**Task requirements**
Every line from the one with "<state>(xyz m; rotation" to the final line of the listing below should be repeated exactly, and only those.

**Stored data**
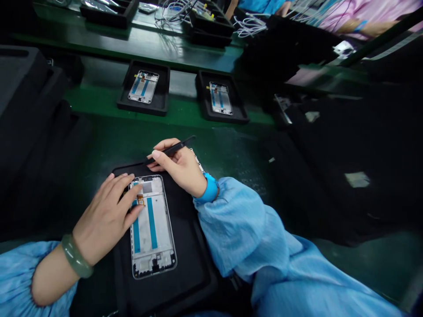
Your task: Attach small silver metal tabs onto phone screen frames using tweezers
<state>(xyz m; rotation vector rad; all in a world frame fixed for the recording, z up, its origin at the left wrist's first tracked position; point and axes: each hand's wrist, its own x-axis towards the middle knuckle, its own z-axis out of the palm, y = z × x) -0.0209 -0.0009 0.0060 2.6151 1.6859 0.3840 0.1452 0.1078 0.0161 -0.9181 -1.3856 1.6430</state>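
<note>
A dark green worktop (pixel 231 149) fills the view, with a black mat (pixel 194 281) lying on it directly in front of the person. Everything here is placed from that mat.

On the mat lies a silver-edged phone frame (pixel 152 233), its long side running away from the person, with two blue strips (pixel 152 222) down its pale inner face. The left hand (pixel 105 218), a pale green bangle (pixel 76 256) on its wrist, is open, its fingers loosely spread and lying across the frame's upper part. A small orange-and-gold flex piece (pixel 140 199) sits on the frame just beside those fingers.

The right hand (pixel 176 165), a blue wristband (pixel 209 188) at its wrist, is closed around a pair of black tweezers (pixel 172 149), held like a pen above the mat's far edge. Which end is the tip is hard to tell from this angle.

Beyond the mat stand two black trays (pixel 143 88), each holding a similar phone frame (pixel 220 98). Farther off are bundles of white wires (pixel 249 26), and a co-worker's pink sleeve (pixel 363 13) shows at the top right. A black foam block (pixel 26 88) stands to the mat's left.
</note>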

**Reply to the exercise**
<state>(xyz m; rotation vector rad; all in a world frame fixed for the recording, z up, its origin at the left wrist's first tracked position; point and axes: each hand's wrist, its own x-axis towards the middle knuckle, its own z-axis out of the palm, y = z × x) -0.0209 -0.0009 0.0060 2.6151 1.6859 0.3840 0.1452 0.1078 0.0161 -0.9181 -1.3856 1.6430</state>
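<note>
A dark green worktop (pixel 231 149) fills the view, with a black mat (pixel 194 281) lying on it directly in front of the person. Everything here is placed from that mat.

On the mat lies a silver-edged phone frame (pixel 152 233), its long side running away from the person, with two blue strips (pixel 152 222) down its pale inner face. The left hand (pixel 105 218), a pale green bangle (pixel 76 256) on its wrist, is open, its fingers loosely spread and lying across the frame's upper part. A small orange-and-gold flex piece (pixel 140 199) sits on the frame just beside those fingers.

The right hand (pixel 176 165), a blue wristband (pixel 209 188) at its wrist, is closed around a pair of black tweezers (pixel 172 149), held like a pen above the mat's far edge. Which end is the tip is hard to tell from this angle.

Beyond the mat stand two black trays (pixel 143 88), each holding a similar phone frame (pixel 220 98). Farther off are bundles of white wires (pixel 249 26), and a co-worker's pink sleeve (pixel 363 13) shows at the top right. A black foam block (pixel 26 88) stands to the mat's left.
</note>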

The output contains nothing more.